### WHAT YOU ARE ASKED TO DO
Copy the listing below in full, exactly.

### THE INPUT
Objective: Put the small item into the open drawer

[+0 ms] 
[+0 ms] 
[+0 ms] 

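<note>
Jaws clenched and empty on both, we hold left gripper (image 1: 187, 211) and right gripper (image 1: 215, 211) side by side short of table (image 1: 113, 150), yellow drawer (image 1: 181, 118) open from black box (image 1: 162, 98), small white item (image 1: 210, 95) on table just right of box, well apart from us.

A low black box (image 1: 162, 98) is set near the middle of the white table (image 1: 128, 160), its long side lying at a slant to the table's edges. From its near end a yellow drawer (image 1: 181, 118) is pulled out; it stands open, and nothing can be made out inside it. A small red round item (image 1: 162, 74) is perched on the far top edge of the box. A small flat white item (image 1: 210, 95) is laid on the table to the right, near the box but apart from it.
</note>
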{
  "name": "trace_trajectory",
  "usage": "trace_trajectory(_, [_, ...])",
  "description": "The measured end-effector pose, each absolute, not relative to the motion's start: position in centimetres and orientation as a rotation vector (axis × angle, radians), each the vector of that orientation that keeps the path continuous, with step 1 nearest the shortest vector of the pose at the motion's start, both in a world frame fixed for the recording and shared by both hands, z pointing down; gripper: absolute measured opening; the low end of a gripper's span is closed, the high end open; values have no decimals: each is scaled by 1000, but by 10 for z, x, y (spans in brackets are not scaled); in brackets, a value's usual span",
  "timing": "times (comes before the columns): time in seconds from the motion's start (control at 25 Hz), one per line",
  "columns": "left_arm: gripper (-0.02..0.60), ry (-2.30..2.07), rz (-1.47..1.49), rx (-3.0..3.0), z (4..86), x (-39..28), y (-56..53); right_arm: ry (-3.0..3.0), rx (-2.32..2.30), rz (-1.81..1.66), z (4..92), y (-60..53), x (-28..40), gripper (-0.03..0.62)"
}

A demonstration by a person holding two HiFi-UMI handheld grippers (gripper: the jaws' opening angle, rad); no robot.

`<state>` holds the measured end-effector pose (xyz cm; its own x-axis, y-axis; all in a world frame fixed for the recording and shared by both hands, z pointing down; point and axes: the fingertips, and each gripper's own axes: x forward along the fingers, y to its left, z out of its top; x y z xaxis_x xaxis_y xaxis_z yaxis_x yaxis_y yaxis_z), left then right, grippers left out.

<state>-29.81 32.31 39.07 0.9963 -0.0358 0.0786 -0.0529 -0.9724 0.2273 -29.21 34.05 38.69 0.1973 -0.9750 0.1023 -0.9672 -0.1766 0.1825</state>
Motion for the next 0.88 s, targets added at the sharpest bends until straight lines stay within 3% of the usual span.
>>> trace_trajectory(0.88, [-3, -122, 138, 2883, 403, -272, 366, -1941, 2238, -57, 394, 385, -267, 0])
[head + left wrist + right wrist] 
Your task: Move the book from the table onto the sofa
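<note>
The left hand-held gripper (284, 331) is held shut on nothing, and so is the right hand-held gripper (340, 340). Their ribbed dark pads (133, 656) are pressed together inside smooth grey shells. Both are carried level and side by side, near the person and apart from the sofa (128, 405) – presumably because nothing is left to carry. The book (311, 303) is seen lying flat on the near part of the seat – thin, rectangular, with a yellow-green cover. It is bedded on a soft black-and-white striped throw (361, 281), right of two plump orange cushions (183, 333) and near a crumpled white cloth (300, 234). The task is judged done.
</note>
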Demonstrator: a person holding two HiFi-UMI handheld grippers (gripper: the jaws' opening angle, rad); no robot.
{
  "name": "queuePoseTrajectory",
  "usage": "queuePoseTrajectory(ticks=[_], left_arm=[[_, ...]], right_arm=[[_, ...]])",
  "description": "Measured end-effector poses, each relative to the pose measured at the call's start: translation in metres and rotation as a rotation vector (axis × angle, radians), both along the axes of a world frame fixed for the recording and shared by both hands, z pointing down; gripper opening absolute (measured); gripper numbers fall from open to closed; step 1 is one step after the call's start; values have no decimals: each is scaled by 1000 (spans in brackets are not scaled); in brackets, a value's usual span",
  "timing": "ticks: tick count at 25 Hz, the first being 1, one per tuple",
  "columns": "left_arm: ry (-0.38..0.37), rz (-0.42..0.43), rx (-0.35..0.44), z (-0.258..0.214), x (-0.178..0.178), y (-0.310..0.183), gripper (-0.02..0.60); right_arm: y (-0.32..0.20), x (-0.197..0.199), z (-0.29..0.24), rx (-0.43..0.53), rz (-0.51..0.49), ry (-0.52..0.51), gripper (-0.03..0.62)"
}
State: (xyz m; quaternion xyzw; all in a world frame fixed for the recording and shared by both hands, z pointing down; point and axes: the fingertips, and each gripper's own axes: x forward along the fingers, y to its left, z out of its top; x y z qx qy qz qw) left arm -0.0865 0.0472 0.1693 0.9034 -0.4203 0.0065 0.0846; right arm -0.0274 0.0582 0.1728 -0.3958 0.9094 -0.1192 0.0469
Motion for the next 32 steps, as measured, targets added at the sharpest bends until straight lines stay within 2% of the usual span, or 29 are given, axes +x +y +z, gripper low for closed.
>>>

### EXPECTED ANSWER
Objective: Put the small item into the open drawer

[+0 ms] 
[+0 ms] 
[+0 ms] 

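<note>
Jaws clenched and empty on both, we hold left gripper (image 1: 187, 211) and right gripper (image 1: 215, 211) side by side short of table (image 1: 113, 150), yellow drawer (image 1: 181, 118) open from black box (image 1: 162, 98), small white item (image 1: 210, 95) on table just right of box, well apart from us.

A low black box (image 1: 162, 98) is set near the middle of the white table (image 1: 128, 160), its long side lying at a slant to the table's edges. From its near end a yellow drawer (image 1: 181, 118) is pulled out; it stands open, and nothing can be made out inside it. A small red round item (image 1: 162, 74) is perched on the far top edge of the box. A small flat white item (image 1: 210, 95) is laid on the table to the right, near the box but apart from it.
</note>
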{
  "name": "trace_trajectory",
  "usage": "trace_trajectory(_, [_, ...])",
  "description": "The measured end-effector pose, each absolute, not relative to the motion's start: position in centimetres and orientation as a rotation vector (axis × angle, radians), each the vector of that orientation that keeps the path continuous, with step 1 nearest the shortest vector of the pose at the motion's start, both in a world frame fixed for the recording and shared by both hands, z pointing down; gripper: absolute measured opening; the low end of a gripper's span is closed, the high end open; values have no decimals: each is scaled by 1000, but by 10 for z, x, y (spans in brackets are not scaled); in brackets, a value's usual span",
  "timing": "times (comes before the columns): time in seconds from the motion's start (control at 25 Hz), one per line",
  "columns": "left_arm: gripper (-0.02..0.60), ry (-2.30..2.07), rz (-1.47..1.49), rx (-3.0..3.0), z (4..86), x (-39..28), y (-56..53); right_arm: ry (-3.0..3.0), rx (-2.32..2.30), rz (-1.81..1.66), z (4..92), y (-60..53), x (-28..40), gripper (-0.03..0.62)"
}

A demonstration by a person holding two HiFi-UMI handheld grippers (gripper: the jaws' opening angle, rad); no robot.

`<state>` holds the measured end-effector pose (xyz cm; its own x-axis, y-axis; all in a world frame fixed for the recording and shared by both hands, z pointing down; point and axes: the fingertips, and each gripper's own axes: x forward along the fingers, y to its left, z out of its top; x y z xaxis_x xaxis_y xaxis_z yaxis_x yaxis_y yaxis_z), left then right, grippers left out.

<state>-29.81 32.31 39.07 0.9963 -0.0358 0.0786 -0.0529 -0.9724 0.2273 -29.21 34.05 38.69 0.1973 -0.9750 0.1023 -0.9672 -0.1766 0.1825</state>
Motion for the next 0.88 s, targets added at the sharpest bends until straight lines stay within 3% of the usual span.
>>> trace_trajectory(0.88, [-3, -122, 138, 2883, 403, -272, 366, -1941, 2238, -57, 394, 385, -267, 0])
[head + left wrist + right wrist] 
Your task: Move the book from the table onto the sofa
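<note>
The left hand-held gripper (284, 331) is held shut on nothing, and so is the right hand-held gripper (340, 340). Their ribbed dark pads (133, 656) are pressed together inside smooth grey shells. Both are carried level and side by side, near the person and apart from the sofa (128, 405) – presumably because nothing is left to carry. The book (311, 303) is seen lying flat on the near part of the seat – thin, rectangular, with a yellow-green cover. It is bedded on a soft black-and-white striped throw (361, 281), right of two plump orange cushions (183, 333) and near a crumpled white cloth (300, 234). The task is judged done.
</note>
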Demonstrator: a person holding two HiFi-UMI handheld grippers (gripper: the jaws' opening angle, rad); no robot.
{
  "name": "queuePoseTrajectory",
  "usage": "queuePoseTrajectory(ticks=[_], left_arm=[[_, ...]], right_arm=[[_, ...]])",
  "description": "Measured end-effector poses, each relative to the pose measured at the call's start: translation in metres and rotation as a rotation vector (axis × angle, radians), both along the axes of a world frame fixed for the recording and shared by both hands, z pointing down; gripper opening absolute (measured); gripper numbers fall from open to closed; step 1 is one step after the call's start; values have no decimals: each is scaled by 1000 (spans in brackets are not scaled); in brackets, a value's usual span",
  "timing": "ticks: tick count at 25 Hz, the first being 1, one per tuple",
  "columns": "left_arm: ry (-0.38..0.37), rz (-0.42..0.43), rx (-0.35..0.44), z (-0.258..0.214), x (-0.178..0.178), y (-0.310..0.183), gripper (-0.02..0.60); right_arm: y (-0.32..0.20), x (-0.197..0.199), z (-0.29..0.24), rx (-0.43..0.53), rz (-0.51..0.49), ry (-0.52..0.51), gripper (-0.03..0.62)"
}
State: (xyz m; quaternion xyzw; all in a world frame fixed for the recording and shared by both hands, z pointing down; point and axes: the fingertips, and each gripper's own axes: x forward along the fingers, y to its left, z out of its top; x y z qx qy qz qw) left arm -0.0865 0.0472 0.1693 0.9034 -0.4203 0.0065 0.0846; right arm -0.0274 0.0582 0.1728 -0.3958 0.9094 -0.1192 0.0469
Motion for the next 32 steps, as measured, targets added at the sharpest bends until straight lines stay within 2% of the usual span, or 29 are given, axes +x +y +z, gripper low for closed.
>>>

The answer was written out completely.